ODBC External Table Of Doris
ODBC external table of Doris provides Doris access to external tables through the standard interface for database access (ODBC). The external table eliminates the tedious data import work and enables Doris to have the ability to access all kinds of databases. It solves the data analysis problem of external tables with Doris’ OLAP capability.

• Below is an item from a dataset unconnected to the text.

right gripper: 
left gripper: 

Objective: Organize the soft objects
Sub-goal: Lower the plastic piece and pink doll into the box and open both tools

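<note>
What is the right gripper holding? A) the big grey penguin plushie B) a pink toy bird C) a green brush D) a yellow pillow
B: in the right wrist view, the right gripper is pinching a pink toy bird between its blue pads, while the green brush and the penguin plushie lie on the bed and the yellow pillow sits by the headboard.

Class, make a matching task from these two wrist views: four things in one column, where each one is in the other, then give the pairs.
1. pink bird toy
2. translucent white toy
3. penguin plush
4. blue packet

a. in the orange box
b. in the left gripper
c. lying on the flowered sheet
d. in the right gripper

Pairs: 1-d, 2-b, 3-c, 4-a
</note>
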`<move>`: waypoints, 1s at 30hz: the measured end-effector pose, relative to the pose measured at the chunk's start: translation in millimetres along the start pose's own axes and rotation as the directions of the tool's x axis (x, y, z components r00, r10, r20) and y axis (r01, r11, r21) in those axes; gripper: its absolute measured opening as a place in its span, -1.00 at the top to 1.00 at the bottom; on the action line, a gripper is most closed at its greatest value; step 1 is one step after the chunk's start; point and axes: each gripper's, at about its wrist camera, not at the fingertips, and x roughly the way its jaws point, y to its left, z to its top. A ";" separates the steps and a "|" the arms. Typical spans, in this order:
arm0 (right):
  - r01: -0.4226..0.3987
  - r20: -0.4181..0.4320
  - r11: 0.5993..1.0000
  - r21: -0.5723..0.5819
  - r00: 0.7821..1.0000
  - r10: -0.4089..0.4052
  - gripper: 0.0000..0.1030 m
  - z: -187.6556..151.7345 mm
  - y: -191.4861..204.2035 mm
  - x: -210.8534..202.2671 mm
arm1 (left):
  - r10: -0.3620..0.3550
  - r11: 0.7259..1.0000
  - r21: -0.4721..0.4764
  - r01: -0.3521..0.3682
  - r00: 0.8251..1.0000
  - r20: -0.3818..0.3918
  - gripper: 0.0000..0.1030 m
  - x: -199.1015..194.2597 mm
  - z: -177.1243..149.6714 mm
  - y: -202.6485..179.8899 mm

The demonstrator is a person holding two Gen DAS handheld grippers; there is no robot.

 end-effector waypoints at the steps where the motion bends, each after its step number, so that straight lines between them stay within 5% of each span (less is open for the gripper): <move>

- Support various data sources to access Doris
- Support Doris query with tables in various data sources to perform more complex analysis operations
- Use insert into to write the query results executed by Doris to the external data source
This document mainly introduces the implementation principle and usage of this ODBC external table.
Glossary
Noun in Doris
- FE: Frontend, the front-end node of Doris. Responsible for metadata management and request access.
- BE: Backend, Doris’s back-end node. Responsible for query execution and data storage.
How To Use
Create ODBC External Table
Refer to the specific table syntax:CREATE TABLE
1. Creating ODBC external table without resource
CREATE EXTERNAL TABLE `baseall_oracle` (
`k1` decimal(9, 3) NOT NULL COMMENT "",
`k2` char(10) NOT NULL COMMENT "",
`k3` datetime NOT NULL COMMENT "",
`k5` varchar(20) NOT NULL COMMENT "",
`k6` double NOT NULL COMMENT ""
) ENGINE=ODBC
COMMENT "ODBC"
PROPERTIES (
"host" = "192.168.0.1",
"port" = "8086",
"user" = "test",
"password" = "test",
"database" = "test",
"table" = "baseall",
"driver" = "Oracle 19 ODBC driver",
"type" = "oracle"
);
2. Creating ODBC external table by resource (recommended)

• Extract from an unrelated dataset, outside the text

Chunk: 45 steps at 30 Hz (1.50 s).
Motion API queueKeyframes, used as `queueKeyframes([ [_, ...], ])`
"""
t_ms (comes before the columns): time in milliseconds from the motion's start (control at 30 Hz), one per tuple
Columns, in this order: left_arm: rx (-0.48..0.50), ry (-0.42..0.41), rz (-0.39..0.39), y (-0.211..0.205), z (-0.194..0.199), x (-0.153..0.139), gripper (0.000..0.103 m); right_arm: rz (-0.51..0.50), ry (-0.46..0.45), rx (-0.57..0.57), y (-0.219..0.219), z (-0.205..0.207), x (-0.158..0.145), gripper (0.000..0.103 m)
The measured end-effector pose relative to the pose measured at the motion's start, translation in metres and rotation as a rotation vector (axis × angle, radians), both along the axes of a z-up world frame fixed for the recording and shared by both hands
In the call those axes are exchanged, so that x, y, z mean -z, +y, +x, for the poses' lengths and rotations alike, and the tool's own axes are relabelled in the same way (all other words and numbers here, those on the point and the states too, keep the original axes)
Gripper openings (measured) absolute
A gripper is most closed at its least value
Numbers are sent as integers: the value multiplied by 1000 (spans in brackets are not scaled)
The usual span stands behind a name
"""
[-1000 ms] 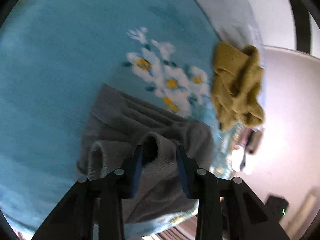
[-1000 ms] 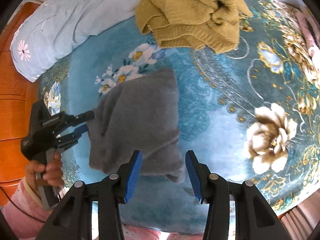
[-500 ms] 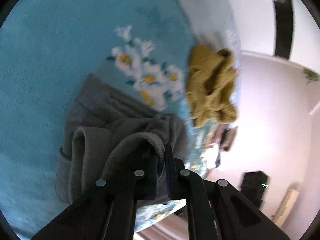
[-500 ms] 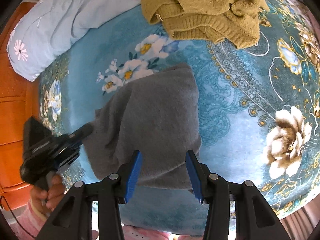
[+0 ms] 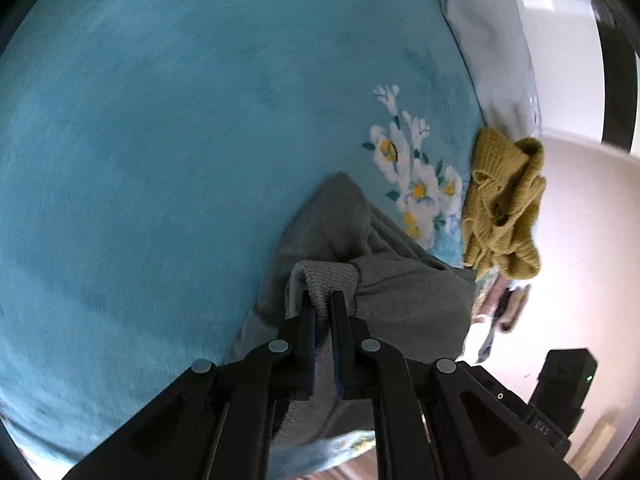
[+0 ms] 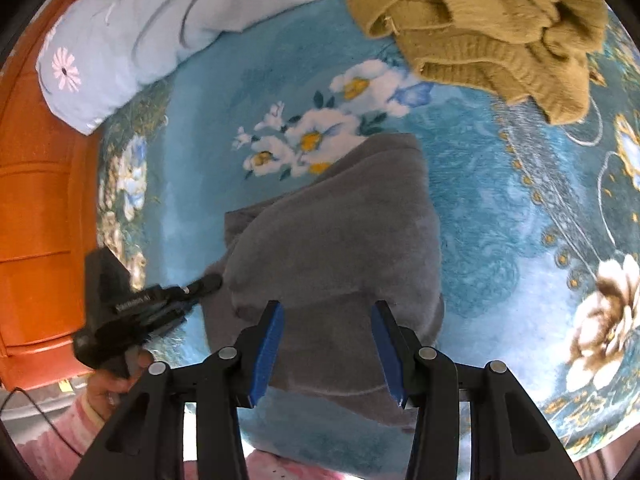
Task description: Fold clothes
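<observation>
A grey garment [image 6: 340, 232] lies partly folded on the teal flowered blanket [image 6: 520, 208]. In the left wrist view my left gripper [image 5: 323, 298] is shut on a ribbed edge of the grey garment [image 5: 400, 292], and the cloth bunches up between the pads. The right wrist view shows that same left gripper [image 6: 208, 282] at the garment's left side, held by a hand [image 6: 108, 384] in a pink sleeve. My right gripper [image 6: 328, 312] hangs open over the garment's near edge, its blue pads wide apart and pressing on nothing.
A crumpled mustard knit sweater [image 6: 480, 20] lies further back on the blanket, also visible as the mustard sweater [image 5: 504, 208] at the right. A pale blue pillow [image 6: 160, 20] sits at the back left, beside an orange wooden headboard [image 6: 40, 200]. The bed's edge runs just below both grippers.
The left jaws closed on the grey garment's ribbed edge and then shifted with it. The right gripper came down nearer the garment, still equally open.
</observation>
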State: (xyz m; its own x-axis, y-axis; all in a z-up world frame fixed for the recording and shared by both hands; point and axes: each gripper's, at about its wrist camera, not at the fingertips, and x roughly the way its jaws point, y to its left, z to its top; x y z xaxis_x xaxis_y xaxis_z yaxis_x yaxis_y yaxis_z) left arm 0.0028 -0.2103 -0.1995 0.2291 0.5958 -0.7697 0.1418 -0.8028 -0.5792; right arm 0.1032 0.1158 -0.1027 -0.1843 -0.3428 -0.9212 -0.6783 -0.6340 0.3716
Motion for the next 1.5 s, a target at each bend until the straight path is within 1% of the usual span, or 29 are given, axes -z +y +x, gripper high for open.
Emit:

CREATE EXTERNAL RESOURCE `oracle_odbc`
PROPERTIES (
"type" = "odbc_catalog",
"host" = "192.168.0.1",
"port" = "8086",
"user" = "test",
"password" = "test",
"database" = "test",
"odbc_type" = "oracle",
"driver" = "Oracle 19 ODBC driver"
);
CREATE EXTERNAL TABLE `baseall_oracle` (
`k1` decimal(9, 3) NOT NULL COMMENT "",
`k2` char(10) NOT NULL COMMENT "",
`k3` datetime NOT NULL COMMENT "",
`k5` varchar(20) NOT NULL COMMENT "",
`k6` double NOT NULL COMMENT ""
) ENGINE=ODBC
COMMENT "ODBC"
PROPERTIES (
"odbc_catalog_resource" = "oracle_odbc",
"database" = "test",
"table" = "baseall"
);
The following parameters are accepted by ODBC external table:
Parameter | Description |
---|---|
hosts | IP address of external database |
driver | The driver name of ODBC Driver, which needs to be/conf/odbcinst.ini. The driver names should be consistent. |
type | The type of external database, currently supports Oracle, MySQL and PostgerSQL |
user | The user name of database |
password | password for the user |
charset | charset of connection |
Remark: In addition to adding the above parameters to PROPERTIES
, you can also add parameters specific to each database’s ODBC driver implementation, such as sslverify
for mysql, etc.
Notes:
If you are on SQL Server 2017 and later, because SQL Server 2017 and later have security authentication enabled by default, you need to add
"TrustServerCertificate"="Yes"
when you define ODBC Resources again
Installation and configuration of ODBC driver
Each database will provide ODBC access driver. Users can install the corresponding ODBC driver lib library according to the official recommendation of each database.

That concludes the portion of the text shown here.